By Tony Hooker
As is my tradition, I tuned in to the Cardinals first spring training game broadcast on Saturday. To me, there is such beauty in the green grass of the outfield sharply contrasting with the brown dirt of the infield and the crisp white foul lines. Throw in the familiar sounds of sharply hit liners and the ball popping the catcher’s mitt and of the wooden bat striking the ball and I’m transported to other fields in other times, as I’ve written about ad nauseum over the years. As for the teams of most interest in these parts, the Cards, Cubs and White Sox, the Sox are the ones who made the most off-season moves, and if it all comes together and their pitching holds up, I could see them in the picture for a spot in the post season. Their projected lineup is littered with guys who are capable of hitting 20 or more homers. Newly acquired designated hitter Edwin Encarnacion hit 34 a season ago, and if he can hit nearer to his career .263 average than last year’s .244, he’ll be a force in the middle as will 2020 addition, Yasmani Grandal. Shortstop Tim Anderson really came into his own a season ago, and he’s projected out as a 20 homer .280 hitter. Outfielder Eloy Jimenez is another budding star for the pale hose, as the outfielder crushed 32 bombs in 2019 and he’s just 23 years old. As is always the case, the Sox fortunes will depend in great measure on their pitching. Of their five projected starters, none finished with an ERA lower than 4.04 a season ago, and only one, Lucas Giolito, finished with a winning record. (11-10) The Sox did add Dallas Keuchel in the offseason, but he had a subpar 2019 season for Atlanta after not finding a team until well into the campaign. All of this projects to a team that will win somewhere around 85 games in 2020, a significant improvement over 2019, and will have them in the hunt for a wild card spot.
That other team in Chicago, the Cubs, are at a crossroads of sorts, to my way of thinking. In 2016, they fielded one of the youngest teams in the majors and were World Series champs. Fast forward a short four years, and the dynasty has yet to come to be. The top of the lineup, with Kris Bryant, Anthony Rizzo and Javier Baez, is one of the best in baseball. The problem is that the bottom third of the lineup drops off precipitously after Kyle Schwarber and Wilson Contreras in the middle of the order. Jason Heyward has seen his best baseball to my way of thinking, as has Ian Happ. Newcomer Jason Kipnis will add some pop, but he’s a career .250 hitter who also might be on the downward arc at the age of 32. The Cubs pitching was solid in 2019, ranking seventh overall. One worry is that their starting pitching is getting rather long in the tooth. At this point, all five of their projected starters are 30 years old, with Jon Lester turning 36 in January. If they hold up, the Cubs should be right there all season long. If they begin to show their age, things could go south in a hurry. An 85- or 86-win season in the incredibly competitive NL Central should have them in the hunt for a playoff spot.

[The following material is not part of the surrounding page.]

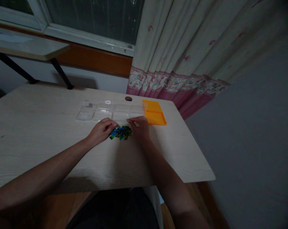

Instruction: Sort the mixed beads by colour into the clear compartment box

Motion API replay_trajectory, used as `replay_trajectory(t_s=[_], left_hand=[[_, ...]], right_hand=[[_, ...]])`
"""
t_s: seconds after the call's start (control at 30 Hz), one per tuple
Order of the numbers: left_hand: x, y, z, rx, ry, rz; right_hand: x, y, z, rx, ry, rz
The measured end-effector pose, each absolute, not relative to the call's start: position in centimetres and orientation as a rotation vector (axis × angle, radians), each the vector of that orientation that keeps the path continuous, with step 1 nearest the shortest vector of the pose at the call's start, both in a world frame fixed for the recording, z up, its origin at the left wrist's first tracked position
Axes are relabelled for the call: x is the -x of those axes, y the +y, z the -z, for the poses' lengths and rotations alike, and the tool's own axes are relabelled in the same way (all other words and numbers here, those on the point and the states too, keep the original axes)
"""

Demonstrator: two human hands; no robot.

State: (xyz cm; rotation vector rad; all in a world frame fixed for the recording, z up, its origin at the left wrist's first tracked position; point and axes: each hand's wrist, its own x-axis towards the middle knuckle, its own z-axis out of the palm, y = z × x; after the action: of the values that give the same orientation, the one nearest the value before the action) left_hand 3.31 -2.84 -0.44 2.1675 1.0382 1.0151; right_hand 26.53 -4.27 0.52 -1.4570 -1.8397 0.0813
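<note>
A small heap of blue, green and darker plastic pieces lies on the table between my hands. My right hand is just right of the heap, thumb and finger pinched on a small green piece near the front edge of a clear compartment tray. At the heap's left edge is my left hand, its fingers drawn together. Whatever its fingertips hold, if anything, is too small to make out. The clear tray lies flat beyond both hands and has two rows of shallow compartments.
A yellow-orange tray sits at the right end of the clear one. Both rest on a pale wooden table with a round cable hole. A raised shelf stands at the back left, and a curtain hangs behind the table.
</note>
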Motion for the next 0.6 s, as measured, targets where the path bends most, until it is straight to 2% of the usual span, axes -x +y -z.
replay_trajectory(t_s=[0.2, 0.6], left_hand=[[-3.2, -3.0, 0.5, -2.347, 0.918, -0.928], [-3.0, -3.1, 0.9, -2.539, 0.782, -0.763]], right_hand=[[-28.9, -3.3, -0.1, 1.648, -1.618, 0.020], [-29.4, -3.2, 0.9, 1.755, -1.515, 0.102]])
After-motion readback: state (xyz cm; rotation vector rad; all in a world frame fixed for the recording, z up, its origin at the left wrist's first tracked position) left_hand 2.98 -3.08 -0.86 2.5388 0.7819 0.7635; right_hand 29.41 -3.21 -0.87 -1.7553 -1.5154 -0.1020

Then come the Cardinals, the defending NL central champs, who dispatched Atlanta in the first round of the playoffs only to be buzz sawed by eventual World Series champion Washington in the NLCS. For the guys with the birds on the bats, it once again will start with pitching and defense. The Cardinals had the number 5 (second among national league teams) staff in the big leagues in 2019, and everyone returns. In Jack Flaherty, the Cardinals have a budding superstar. He fanned 222 hitters while walking just 62 in 2019, at the age of 23. Despite encountering some early spring training arm pain, Miles Mikolas is expected to continue to eat up innings and be workhorse in the rotation. Dakota Hudson is another young talent (25) on the mound for the Cardinals. Adam Wainwright has decided to return for another season at 38 after doing yeoman’s work in winning 14 games in 2019. The fifth starter remains a question mark as spring training begins, but the Cardinals have some talented options in Carlos Martinez, Alex Reyes and KK Kim. In 2019, the Cardinals struggled to score runs consistently, and despite an apparent golden opportunity to do so, failed to land an impact bat, instead betting on a rebound season from Matt Carpenter. Paul Goldschmidt had a solid 2019, batting near .300 with 33 dingers, but that is a far cry from his MVP hay days in Arizona. Paul DeYoung had a stellar season in the field and at the plate, though he wore down late because of the tons of games he played. He and Kolten Wong, who won his first Gold Glove in 2019, combined with Harrison Bader and the ageless Yadier Molina to form one of the best defensive middles in the game. Bader, however, struggled to make contact with breaking balls and hit just .205 a season ago. It will be interesting to see how long the Cards can keep him in the lineup if they’re struggling to score runs as a team. The Cardinals won 91 games a season ago, and with a schedule that includes the Yankees and an improved Cincinnati squad in the central, will have a tough time matching that total. I think 88 wins feels right for this team, and that total should get them a repeat NL Central title after a season-long dog fight. Feel free to let me know if I’m right or why I’m wrong. As always, it should be a fun summer of heckling amongst cub and cardinal fans.